Telemetry for backend

The OAP backend cluster itself is a distributed streaming process system. To assist the Ops team, we provide the telemetry for the OAP backend itself.

By default, the telemetry is disabled by setting selector to none, like this

telemetry:
  selector: ${SW_TELEMETRY:none}
  none:
  prometheus:
    host: ${SW_TELEMETRY_PROMETHEUS_HOST:0.0.0.0}
    port: ${SW_TELEMETRY_PROMETHEUS_PORT:1234}
    sslEnabled: ${SW_TELEMETRY_PROMETHEUS_SSL_ENABLED:false}
    sslKeyPath: ${SW_TELEMETRY_PROMETHEUS_SSL_KEY_PATH:""}
    sslCertChainPath: ${SW_TELEMETRY_PROMETHEUS_SSL_CERT_CHAIN_PATH:""}

but you can set one of prometheus to enable them, for more information, refer to the details below.

Self Observability

Static IP or hostname

SkyWalking supports to collect telemetry data into OAP backend directly. Users could check them out through UI or GraphQL API then.

Adding following configuration to enable self-observability related modules.

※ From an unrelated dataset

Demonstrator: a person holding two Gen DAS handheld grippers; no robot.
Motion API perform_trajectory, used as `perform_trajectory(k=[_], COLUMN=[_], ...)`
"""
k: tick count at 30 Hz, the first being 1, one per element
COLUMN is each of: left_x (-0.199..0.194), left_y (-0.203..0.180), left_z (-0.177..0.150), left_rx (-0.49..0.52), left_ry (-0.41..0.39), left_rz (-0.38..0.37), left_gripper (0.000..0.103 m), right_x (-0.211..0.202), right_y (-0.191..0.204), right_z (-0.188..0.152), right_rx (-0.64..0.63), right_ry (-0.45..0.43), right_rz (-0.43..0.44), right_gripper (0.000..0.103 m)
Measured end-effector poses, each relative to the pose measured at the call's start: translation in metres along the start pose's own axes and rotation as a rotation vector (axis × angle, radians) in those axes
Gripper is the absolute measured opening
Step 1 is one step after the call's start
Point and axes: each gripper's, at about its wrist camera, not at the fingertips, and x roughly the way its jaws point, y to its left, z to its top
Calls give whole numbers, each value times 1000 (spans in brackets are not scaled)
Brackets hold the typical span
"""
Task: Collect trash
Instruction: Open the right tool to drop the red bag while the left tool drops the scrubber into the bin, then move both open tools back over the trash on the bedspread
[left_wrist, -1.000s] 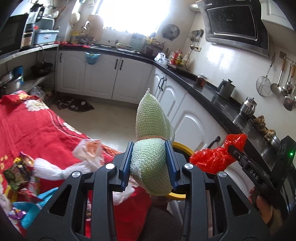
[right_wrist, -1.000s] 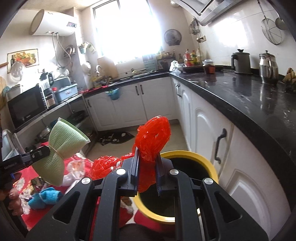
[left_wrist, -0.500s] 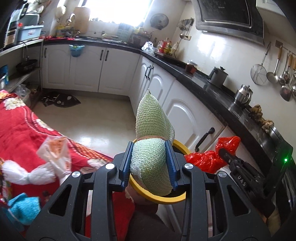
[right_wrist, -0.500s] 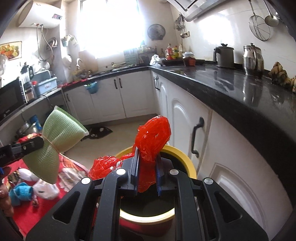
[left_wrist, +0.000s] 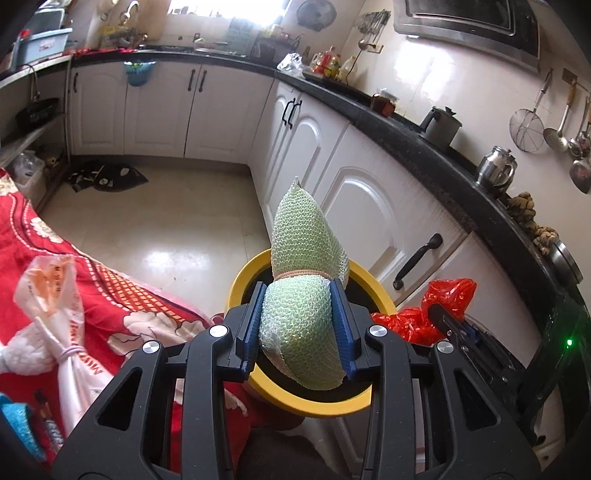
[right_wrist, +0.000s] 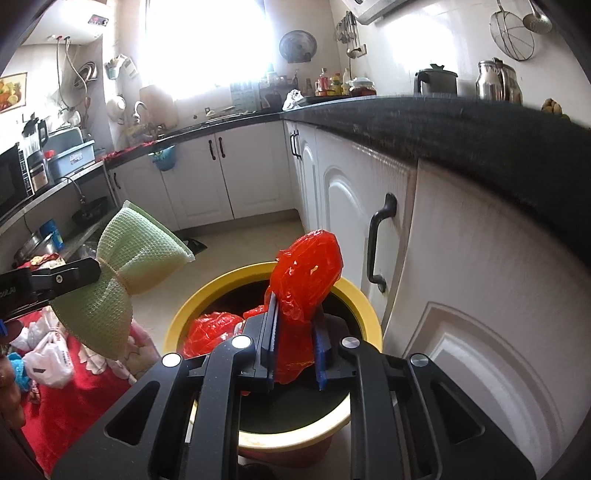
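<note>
My left gripper (left_wrist: 297, 295) is shut on a green foam net sleeve (left_wrist: 306, 236) tied at its waist, held just above the yellow-rimmed bin (left_wrist: 243, 273). In the right wrist view the same sleeve (right_wrist: 144, 243) hangs left of the bin (right_wrist: 195, 302), clamped by the left gripper (right_wrist: 92, 273). My right gripper (right_wrist: 295, 314) has a crumpled red plastic bag (right_wrist: 310, 266) between its pads over the bin's mouth, and its jaws are opening slightly. A loose end of the bag droops inside the bin. From the left wrist view the red bag (left_wrist: 447, 295) and right gripper (left_wrist: 450, 321) sit at the bin's right.
A red patterned cloth (left_wrist: 92, 288) at the left carries tied plastic bags (left_wrist: 48, 280) and wrappers. White cabinets (left_wrist: 369, 206) with a black handle (right_wrist: 376, 243) stand close behind the bin under a black counter (right_wrist: 480, 140). Pale floor (left_wrist: 166, 229) lies beyond.
Both grippers have come down and closer to the bin, each still carrying its load. The bin's mouth now lies right under the green sleeve and the red bag.
</note>
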Motion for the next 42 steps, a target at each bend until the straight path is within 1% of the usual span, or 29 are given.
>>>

  1. Setting up prometheus telemetry.
telemetry:
  selector: ${SW_TELEMETRY:prometheus}
  prometheus:
    host: 127.0.0.1
    port: 1543
  1. Setting up prometheus fetcher
prometheus-fetcher:
  selector: ${SW_PROMETHEUS_FETCHER:default}
  default:
    enabledRules: ${SW_PROMETHEUS_FETCHER_ENABLED_RULES:"self"}
  1. Make sure config/fetcher-prom-rules/self.yaml exists.

Once you deploy an oap-server cluster, the target host should be replaced with a dedicated IP or hostname. For instances, there are three oap server in your cluster, their host is service1, service2 and service3 respectively. You should update each self.yaml to twist target host.

service1:

fetcherInterval: PT15S
fetcherTimeout: PT10S
metricsPath: /metrics
staticConfig:
  # targets will be labeled as "instance"
  targets:
    - service1:1234
  labels:
    service: oap-server
...

service2:

fetcherInterval: PT15S
fetcherTimeout: PT10S
metricsPath: /metrics
staticConfig:
  # targets will be labeled as "instance"
  targets:
    - service2:1234
  labels:
    service: oap-server
...

service3:

fetcherInterval: PT15S
fetcherTimeout: PT10S
metricsPath: /metrics
staticConfig:
  # targets will be labeled as "instance"
  targets:
    - service3:1234
  labels:
    service: oap-server
...

Service discovery (k8s)

If you deploy an oap-server cluster on k8s, the oap-server instance(pod) could not has the static IP or hostname. We can leverage OpenTelemetry Collector to discover the oap-server instance and scrape & transfer the metrics to OAP OpenTelemetry receiver.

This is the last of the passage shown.